To say I am no expert on marketing would be an understatement, but I know that when it comes to getting their offer right for customers few can beat the giant food retailers.

This is true across Europe, but the UK often leads the way, even over the United States as the home of marketing.   The pre-Christmas decision by one major retailer to reward customers by selling vegetables far below the cost of production clearly worked.  

People talked about this and no doubt it encouraged them to buy other Christmas ‘essentials’ with the money they felt they had saved.  This was a cost borne by the retailer – an investment to secure sales for other products, but the message it sends to consumers still seems wrong.

Campaigns like this hark back to the era of cheap food.  They encourage people not to respect food or the massive effort farmers put into delivering high quality, locally produced vegetables.  At one level farmers do not need to worry if their buyer decides to buy high and sell low for a few weeks, but there are wider issues in play.  

Many of the products bought will end up being dumped because they cost so little.  That undermines progress made when the single issue people talked about was food price inflation.  That saw people respect and value food and the work that goes into producing it.  

They were open to a debate on the importance of food security and why it is important we do not depend on long and uncertain supply chains to fill supermarket shelves.

When inflation bites these are vulnerable; when markets face problems they are more vulnerable and that is without factoring in tensions created by global political instability.

Before Christmas people were reminded that they could forget these issues and again enjoy a pile it high, sell it cheap philosophy.  This is a small part of a wider problem for all parts of the food chain.  

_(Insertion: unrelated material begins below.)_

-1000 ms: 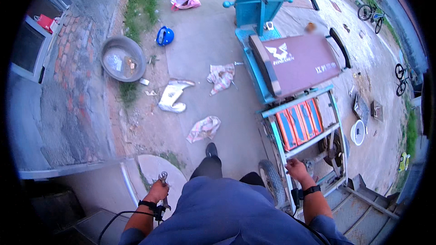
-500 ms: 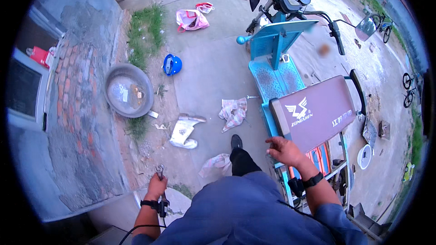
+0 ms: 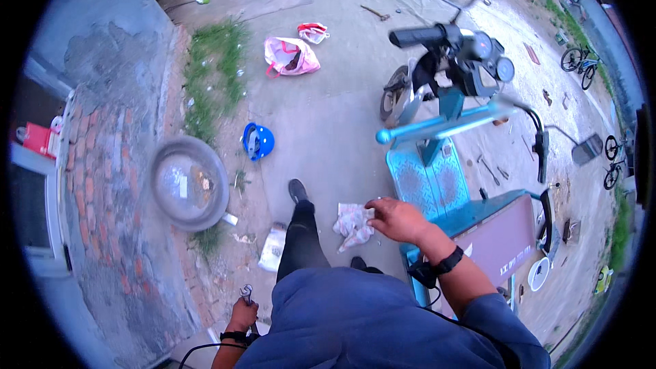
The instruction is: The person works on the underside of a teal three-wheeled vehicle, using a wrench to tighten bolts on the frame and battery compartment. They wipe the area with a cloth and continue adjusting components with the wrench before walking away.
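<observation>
My left hand (image 3: 244,316) hangs low at my left side, closed around a metal wrench (image 3: 246,292) whose jaw end sticks up past the fingers. Held out in front, my right hand (image 3: 404,221) looks empty, its fingers loosely bent and pointing left. It hovers between a crumpled patterned cloth or bag (image 3: 352,224) on the ground and a teal three-wheeler. The vehicle's footboard (image 3: 429,176) is ahead of that hand; the brown seat (image 3: 502,232) is partly covered by my forearm. Its handlebar (image 3: 447,39) stands farther ahead.
A large grey basin (image 3: 158,191) sits by the brick wall (image 3: 102,184) on the left. Nearby on the ground are a blue helmet (image 3: 268,142), a white boot (image 3: 272,249) and a pink bag (image 3: 294,46). Tools (image 3: 489,169) and a white bucket (image 3: 538,274) lie right of the vehicle.
I have stepped forward alongside the three-wheeler, so ground things sit lower in view and the handlebar is nearer. My right hand has moved forward from beside the seat. The wrench stays in my left hand.
</observation>
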Action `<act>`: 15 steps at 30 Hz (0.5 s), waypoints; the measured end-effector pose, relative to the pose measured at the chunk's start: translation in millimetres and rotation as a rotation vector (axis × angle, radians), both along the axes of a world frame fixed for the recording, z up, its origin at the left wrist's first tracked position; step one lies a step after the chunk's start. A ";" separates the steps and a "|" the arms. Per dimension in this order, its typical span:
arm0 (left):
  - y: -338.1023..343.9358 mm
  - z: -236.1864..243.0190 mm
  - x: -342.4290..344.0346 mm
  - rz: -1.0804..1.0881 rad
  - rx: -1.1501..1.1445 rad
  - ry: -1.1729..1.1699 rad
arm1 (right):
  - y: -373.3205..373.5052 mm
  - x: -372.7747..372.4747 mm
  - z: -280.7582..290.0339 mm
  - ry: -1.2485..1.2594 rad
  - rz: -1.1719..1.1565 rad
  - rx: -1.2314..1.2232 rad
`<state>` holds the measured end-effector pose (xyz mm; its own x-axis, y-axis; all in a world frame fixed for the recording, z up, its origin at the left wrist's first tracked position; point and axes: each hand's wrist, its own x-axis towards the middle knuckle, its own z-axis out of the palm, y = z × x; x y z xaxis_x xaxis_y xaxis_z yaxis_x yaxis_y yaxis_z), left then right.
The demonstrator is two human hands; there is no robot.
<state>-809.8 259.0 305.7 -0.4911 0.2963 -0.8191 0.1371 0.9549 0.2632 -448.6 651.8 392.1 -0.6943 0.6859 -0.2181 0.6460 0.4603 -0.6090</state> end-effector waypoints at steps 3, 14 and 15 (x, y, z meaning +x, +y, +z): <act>77.0 -27.6 -54.7 0.024 0.017 -0.030 | 73.2 -82.4 -18.5 -0.020 0.080 -0.023; 361.8 -2.3 -256.4 0.130 0.213 0.035 | 318.7 -355.8 -25.3 -0.084 0.292 -0.175; 386.5 8.5 -264.9 0.095 0.225 0.069 | 338.3 -369.3 -21.4 -0.086 0.287 -0.182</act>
<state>-1074.7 645.5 314.2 -0.5783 0.4171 -0.7012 0.0747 0.8829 0.4636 -817.9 990.1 370.7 -0.8269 0.4094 -0.3854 0.5586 0.5195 -0.6466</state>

The EU has just opened for applications its £160m plus food promotion programme. This will be split 50/50 between home and export markets.  

The rules on eligibility highlight familiar terms around sustainability, but the real drive is to get food markets back to where they were before people began trading down in response to rising prices.  

These are easing now, but people are still reluctant to again buy high value products.  They have got used to value, realised that own label products are good, and seem happy to go on substituting red meat for poultry.  Inflation has dramatically changed food markets and the problem is that profits along the food chain, from farmers to retailers, flow best from premium products.  

This is an extension of the view of Henry Ford, who avoided any move in the 1950s to smaller cars because big profits flowed only from big cars.  

In food, profits for everyone along the food chain are more easily found from premium products. This is as big an issue in the UK as in the EU.  

Indeed it could be even bigger since the UK economy is not performing as well as the eurozone countries and that means people still feel poorer here than in Europe.  

That feeds a demand for cheaper food and mitigates against a shift back to where markets were before they were driven down, firstly by Covid and then from the fallout from the dislocation that began with the war in Ukraine and took off with hyper-inflation in food prices. There is no similar pool of money for food promotion coming from Westminster to match what is on offer in the EU.  

Even worse than the lack of funding however is the lack of political interest.  

The EU sees agriculture and food as a thriving sector of the eurozone economy; a record balance of trade gap between imports and exports means the sector is seen as a driver of economic growth.  

By contrast, the government at Westminster seems to see the industry as one of the past rather than the future.  

This is not based on any rational economic model but instead reflects a lack of imagination and interest from a series of poor ministers at DEFRA since Brexit.  

They have demonstrated no interest in farming or food and still buy into a wider view that trade deals to import cheap food are the best way to convince people Brexit is delivering for them.